Wild yells for vengeance broke from
the throats of the warriors. Shouting their new war cry of “Smash that clock!”
they smeared themselves with bright paint and mounted their ponies. In every
brave’s hand was a tomahawk and between his teeth a scalping knife.
Before jumping on his own mustang,
Chief
Satinpenny
ordered one of his lieutenants to
the nearest telegraph office. From there he was to send code messages to all
the Indian tribes in the United States, Canada and Mexico, ordering them to
rise and slay.
With
Satinpenny
leading them, the warriors galloped through the forest over the trail that Jake
Raven had come. When they arrived at the cabin, they found
Lem
still fast in the unrelenting jaws of the bear trap.
“
Yeehoieee
!”
screamed the chief, as he stooped over the recumbent form of the poor lad and
tore the scalp from his head.
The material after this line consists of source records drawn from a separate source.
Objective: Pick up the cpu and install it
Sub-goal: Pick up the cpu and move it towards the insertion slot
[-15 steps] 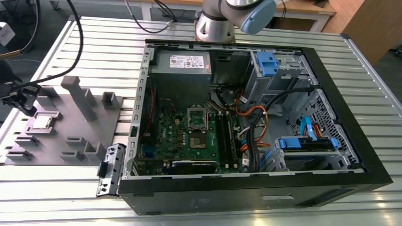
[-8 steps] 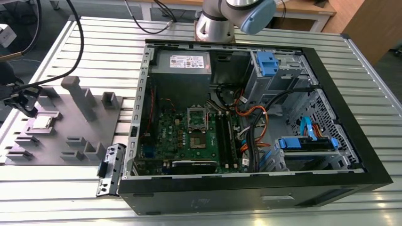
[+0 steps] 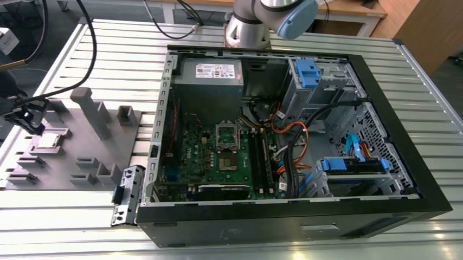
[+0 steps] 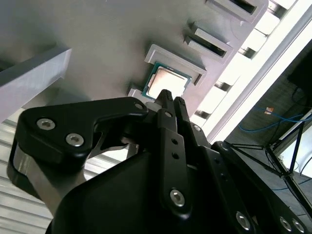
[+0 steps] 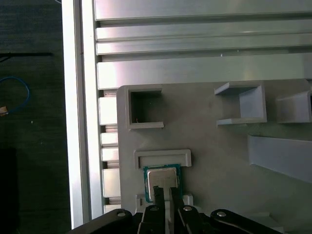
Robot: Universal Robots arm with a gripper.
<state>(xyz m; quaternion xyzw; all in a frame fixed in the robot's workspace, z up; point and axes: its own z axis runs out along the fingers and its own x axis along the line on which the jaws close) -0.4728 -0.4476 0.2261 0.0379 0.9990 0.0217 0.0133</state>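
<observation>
Chip look: the cpu (image 5: 163, 176) is a small flat square with a dull silver-grey metal top and a thin green edge around it.
Chip place: it lies flat in a shallow nest on the grey tray (image 3: 72, 157), between two low raised lips. In the exterior view the tray is on the slatted metal table (image 3: 94, 227), to the exterior view's left of the computer case (image 3: 289, 222). The chip is well apart from the green board (image 3: 210, 157) inside the case.
Gripper: the black gripper (image 3: 34, 129) hangs just over the chip. In both wrist views its two fingers are drawn close together with only a thin slit between them, and they clamp nothing. The tips (image 4: 165, 93) lie over the near edge of the chip; I cannot tell whether they touch it.
Board: a shiny metal frame (image 3: 226, 134) stands near the middle of the green board.
Writing: a white sticker on the grey power box (image 3: 210, 70) at the far end of the case carries print that I cannot make out. I cannot tell whether the chip's top bears any marking.
Counts: one chip, one gripper, one arm (image 3: 250, 27), one tray, one open case, one green board. Two blue plastic drive brackets (image 3: 307, 73) sit in the case, toward the exterior view's right.
</observation>
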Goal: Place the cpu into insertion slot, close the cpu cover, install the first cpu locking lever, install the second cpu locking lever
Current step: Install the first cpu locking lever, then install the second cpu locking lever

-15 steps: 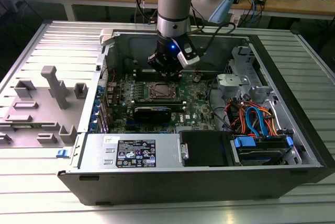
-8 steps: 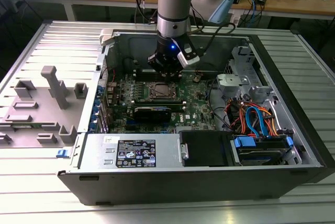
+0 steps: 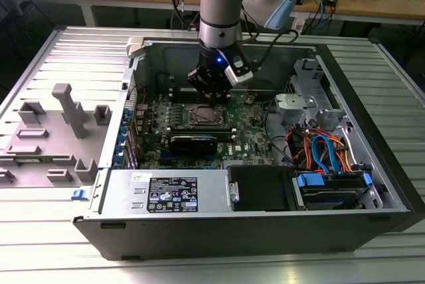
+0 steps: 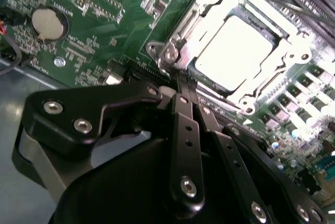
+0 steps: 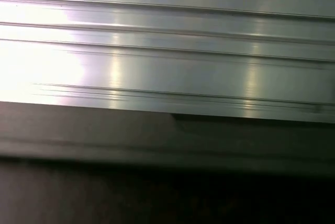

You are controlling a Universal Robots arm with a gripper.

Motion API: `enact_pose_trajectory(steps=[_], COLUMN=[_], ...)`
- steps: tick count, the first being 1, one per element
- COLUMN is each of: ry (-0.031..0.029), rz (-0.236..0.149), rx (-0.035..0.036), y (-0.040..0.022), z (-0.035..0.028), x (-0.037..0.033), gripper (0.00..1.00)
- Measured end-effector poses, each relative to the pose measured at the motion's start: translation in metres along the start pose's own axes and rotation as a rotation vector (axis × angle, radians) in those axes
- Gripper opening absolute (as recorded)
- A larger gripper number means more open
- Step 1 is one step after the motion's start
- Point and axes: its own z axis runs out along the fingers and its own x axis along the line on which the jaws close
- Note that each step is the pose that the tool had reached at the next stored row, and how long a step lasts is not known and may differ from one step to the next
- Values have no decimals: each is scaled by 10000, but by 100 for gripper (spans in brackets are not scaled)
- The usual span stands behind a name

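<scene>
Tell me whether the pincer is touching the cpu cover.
Cannot tell: in the second wrist view the pincer meets the cpu cover at its corner, contact unclear.

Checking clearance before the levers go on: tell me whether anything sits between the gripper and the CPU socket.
Nothing visible does. In the second wrist view the black gripper has its fingers closed together, tips right at the edge of the dark-metal square cpu cover, which lies down around the silver-grey square cpu. No cable or card crosses that gap.

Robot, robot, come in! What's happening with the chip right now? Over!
Gripper shut, tips at the socket's edge. Chip sitting in the socket, cover down around it. Nothing in the way.
</scene>
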Motion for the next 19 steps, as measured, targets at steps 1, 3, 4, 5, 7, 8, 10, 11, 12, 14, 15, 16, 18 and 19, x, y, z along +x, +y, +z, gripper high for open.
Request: enact_pose_trajectory(steps=[1, 3, 4, 5, 7, 8, 10, 11, 12, 14, 15, 16, 18, 19], ry=[0, -5, -4, 1, 5, 11, 16, 17, 17, 18, 18, 18, 19, 19], rz=[-1, -1, 0, 0, 2, 0, -1, -2, -1, -1, -1, -1, -1, -2], rx=[0, -9, 1, 31, 99, 165, 224, 228, 242, 258, 260, 262, 264, 265], y=[1, 3, 3, 2, 2, 1, 0, 0, 1, 1, 1, 1, 1, 1], z=[0, -13, -25, -40, -41, -41, -42, -42, -41, -41, -41, -41, -41, -41], x=[0, -1, -1, 0, 0, 0, 0, 0, 0, 0, 0, 0, 0, 0], gripper=[11, 11, 11, 11, 11, 11, 11, 11, 11, 11, 11, 11, 11, 11])
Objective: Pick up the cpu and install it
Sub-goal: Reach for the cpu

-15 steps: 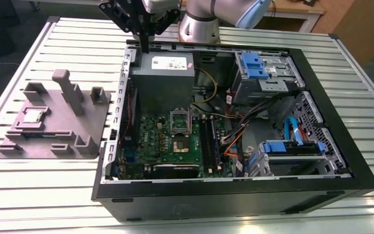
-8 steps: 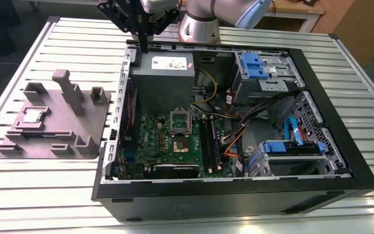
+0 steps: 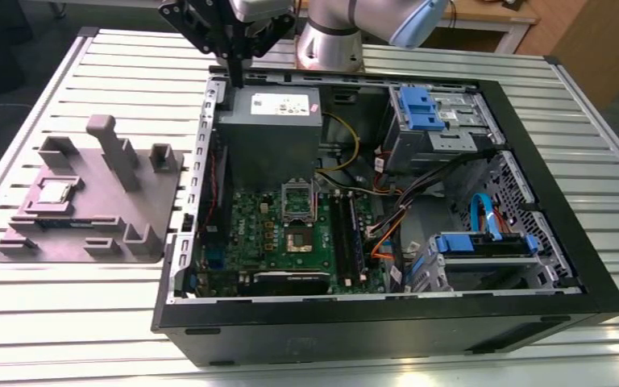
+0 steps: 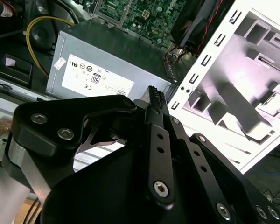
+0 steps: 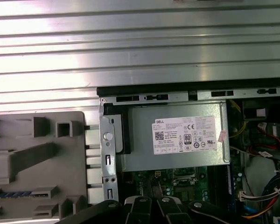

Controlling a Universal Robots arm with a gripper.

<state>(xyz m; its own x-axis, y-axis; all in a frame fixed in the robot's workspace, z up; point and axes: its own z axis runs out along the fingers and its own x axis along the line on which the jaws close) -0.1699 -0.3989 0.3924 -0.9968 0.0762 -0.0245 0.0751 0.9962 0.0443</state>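
Plainly, the flat silver-topped square cpu [image 3: 54, 192] lies well toward the exterior view's left of the black, empty, pressed-together gripper [image 3: 234, 81].

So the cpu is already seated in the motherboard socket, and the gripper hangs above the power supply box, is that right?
Not quite. The exterior view shows the cpu lying on the grey fixture outside the computer case, at the exterior view's left, not in the motherboard socket. The rest holds: the gripper hangs above the power supply box.
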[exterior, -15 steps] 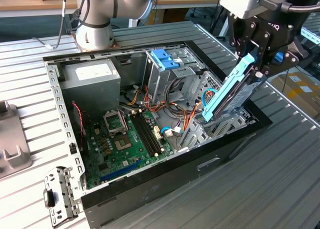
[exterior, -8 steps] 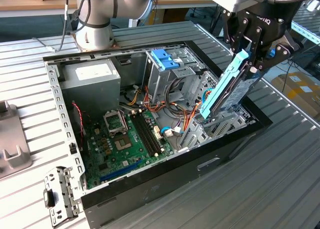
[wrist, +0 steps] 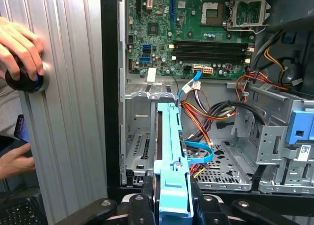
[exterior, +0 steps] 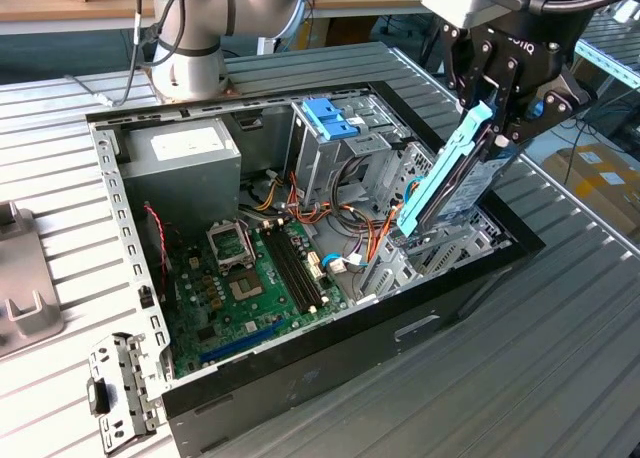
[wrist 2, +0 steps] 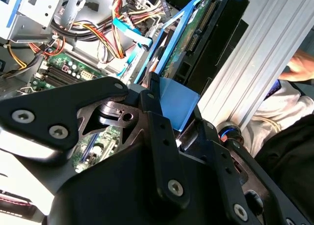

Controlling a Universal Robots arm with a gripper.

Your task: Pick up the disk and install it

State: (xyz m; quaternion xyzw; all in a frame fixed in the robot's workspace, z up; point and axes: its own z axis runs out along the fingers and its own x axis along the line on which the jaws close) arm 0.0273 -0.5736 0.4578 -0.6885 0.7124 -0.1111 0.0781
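So: gripper point(exterior: 495, 113) has its jaws drawn in nearly all the way, pinching one end of the disk point(exterior: 455, 173), with nothing else between them. The disk runs straight out past the fingertips, tilted. Its far end is down inside the open case point(exterior: 300, 378), just short of the empty bay point(wrist: 140, 151) that sits dead ahead of the jaws in the first wrist view. Loose cables point(wrist: 216, 112) hang off to one side of the jaw line, near but not touching. My read on handling: it's a dense, rigid metal body, heavy for its size and shock-sensitive, so no knocks. The plastic rails look slick and a bit flexy. The hold belongs on the rail-framed end or edges, away from the board face and connector. Looks: flat rectangle with light blue rails down the long edges. In the second wrist view a green circuit-board face and a dark connector show at the end farthest from the jaws.
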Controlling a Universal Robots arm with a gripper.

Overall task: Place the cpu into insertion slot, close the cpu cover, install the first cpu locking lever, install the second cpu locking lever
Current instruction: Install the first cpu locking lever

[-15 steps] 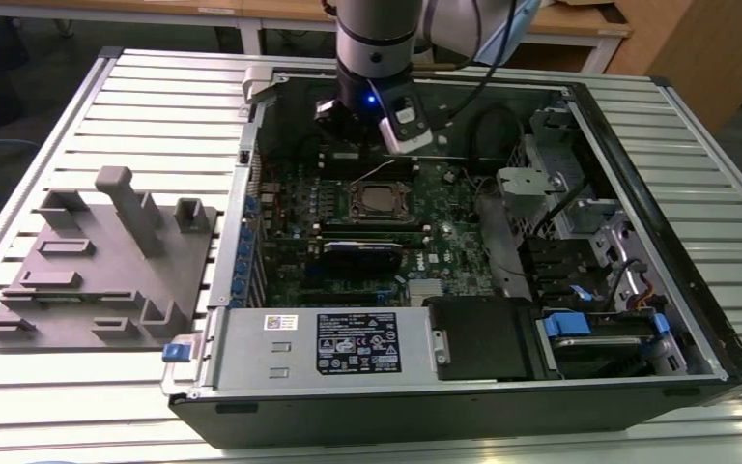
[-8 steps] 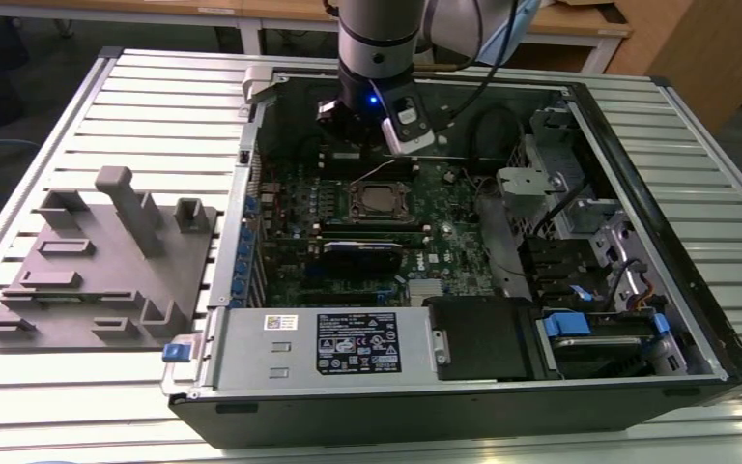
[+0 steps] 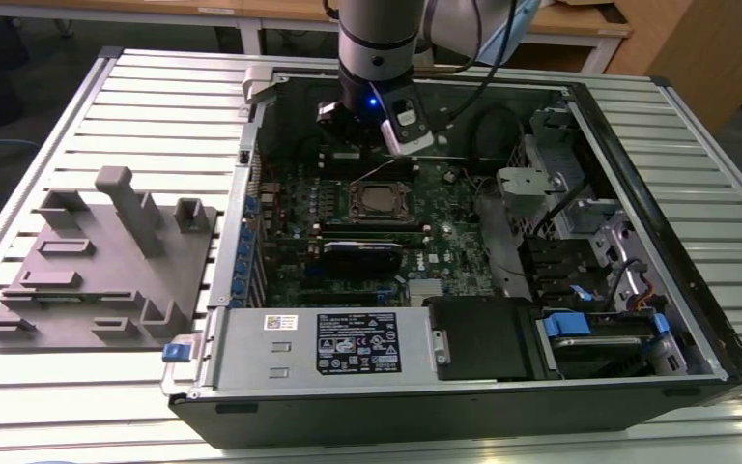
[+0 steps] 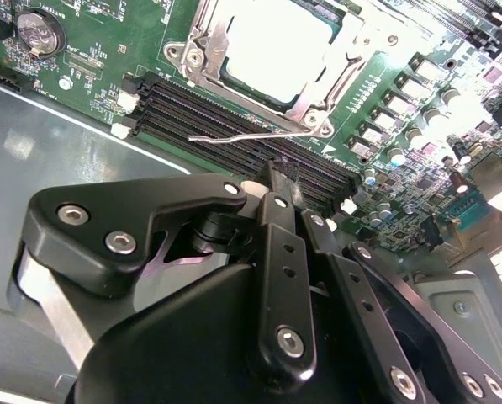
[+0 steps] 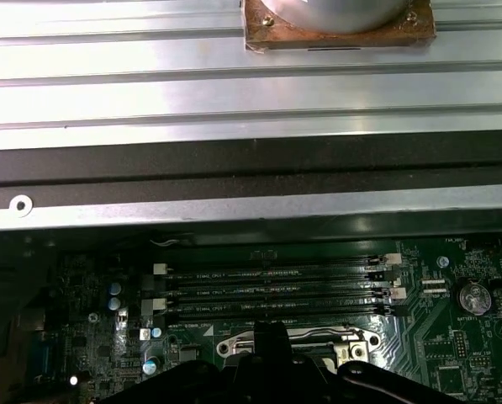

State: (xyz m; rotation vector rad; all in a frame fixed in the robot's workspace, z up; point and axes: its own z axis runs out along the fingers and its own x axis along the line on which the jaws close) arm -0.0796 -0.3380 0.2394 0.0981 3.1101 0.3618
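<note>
Claw [image 4: 280, 172] fingertips look clenched in the second wrist view, drawn together with nothing visible between them. The tip hovers just above the long black memory slots [image 4: 234, 114] and just beside a thin silvery locking lever [image 4: 251, 135], which lies along the near edge of the socket. I cannot tell whether the tip touches that lever, nor whether the lever is hooked under its catch.

Beyond the lever, the cpu [image 4: 276, 38] sits in the insertion slot [image 3: 356, 201], its metal top glaring bright. The cpu cover [image 4: 202, 52] appears to lie down over it, framing the chip through its window. Around the socket spreads the green motherboard [image 4: 91, 76] with a coin battery [image 4: 39, 32]. All of it is inside an open computer case [image 3: 474, 406], which lies on the slatted metal desk [image 3: 152, 87] with a grey fixture block [image 3: 100, 261] beside it.

The likeliest trouble, as I judge it, is the lever itself. It is a narrow, springy wire, and a closed fingertip pushing it could slide off and strike the memory slots or the small parts around the socket. A lever that misses its catch could spring up and let the cover lift. Any push that lands on the cover off-centre could load the chip unevenly against the socket.
</note>
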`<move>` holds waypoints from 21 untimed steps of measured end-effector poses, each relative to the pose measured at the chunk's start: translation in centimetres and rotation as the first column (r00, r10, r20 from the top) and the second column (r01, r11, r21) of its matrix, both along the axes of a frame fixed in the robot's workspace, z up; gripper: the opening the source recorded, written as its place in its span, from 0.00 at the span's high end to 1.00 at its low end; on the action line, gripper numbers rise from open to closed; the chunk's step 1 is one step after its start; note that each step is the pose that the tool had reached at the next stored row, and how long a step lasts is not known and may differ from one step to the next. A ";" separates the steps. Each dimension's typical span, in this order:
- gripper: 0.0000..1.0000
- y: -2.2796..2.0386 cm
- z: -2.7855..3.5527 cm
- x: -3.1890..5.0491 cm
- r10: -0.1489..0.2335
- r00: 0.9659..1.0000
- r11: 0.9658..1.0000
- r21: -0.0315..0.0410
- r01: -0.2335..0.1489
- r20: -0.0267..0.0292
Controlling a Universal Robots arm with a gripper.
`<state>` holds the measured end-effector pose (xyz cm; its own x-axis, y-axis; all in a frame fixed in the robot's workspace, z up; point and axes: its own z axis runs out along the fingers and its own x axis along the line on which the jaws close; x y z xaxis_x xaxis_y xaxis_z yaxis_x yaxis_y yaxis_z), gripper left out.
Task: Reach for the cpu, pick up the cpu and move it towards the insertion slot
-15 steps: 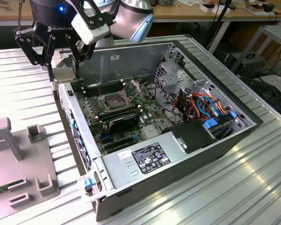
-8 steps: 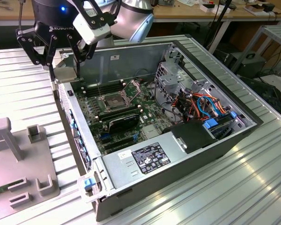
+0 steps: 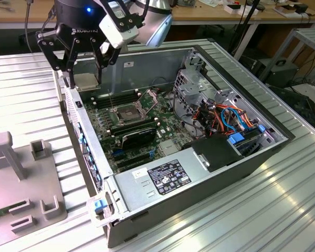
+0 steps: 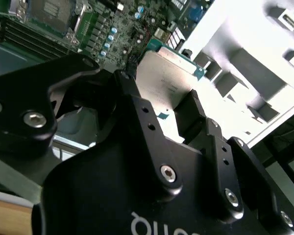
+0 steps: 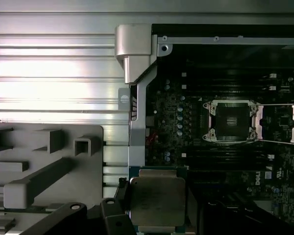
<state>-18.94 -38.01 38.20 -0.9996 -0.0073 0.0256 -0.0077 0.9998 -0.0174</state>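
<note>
A: Arm position? 
B: Enters from the upper edge of the exterior view, wrist pointing down, gripper [image 3: 85, 79] hanging low at that view's upper left.

A: Finger state? 
B: Black fingers [image 4: 193, 115] drawn in and clamped on the cpu [image 5: 157, 200], one on each opposite edge.

A: Chip attitude? 
B: Flat face towards the first wrist view, held level between the fingers.

black linkage gripper [image 3: 84, 79], silver screws, seemingly blue light.
</note>
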 end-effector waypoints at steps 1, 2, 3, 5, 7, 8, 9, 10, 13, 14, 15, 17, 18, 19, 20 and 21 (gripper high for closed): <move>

Then brandishing his reeking trophy on high, he
sprang on his pony and made for the nearest settlements, followed by his horde
of blood-crazed savages.
An Indian boy remained behind with
instructions to fire the cabin. Fortunately, he had no matches and tried to do
it with two sticks, but no matter how hard he rubbed them together he alone
grew warm.
With a curse unbecoming one of his
few years, he left off to go swimming in the creek, first looting
Lem’s
bloody head of its store teeth and glass eye.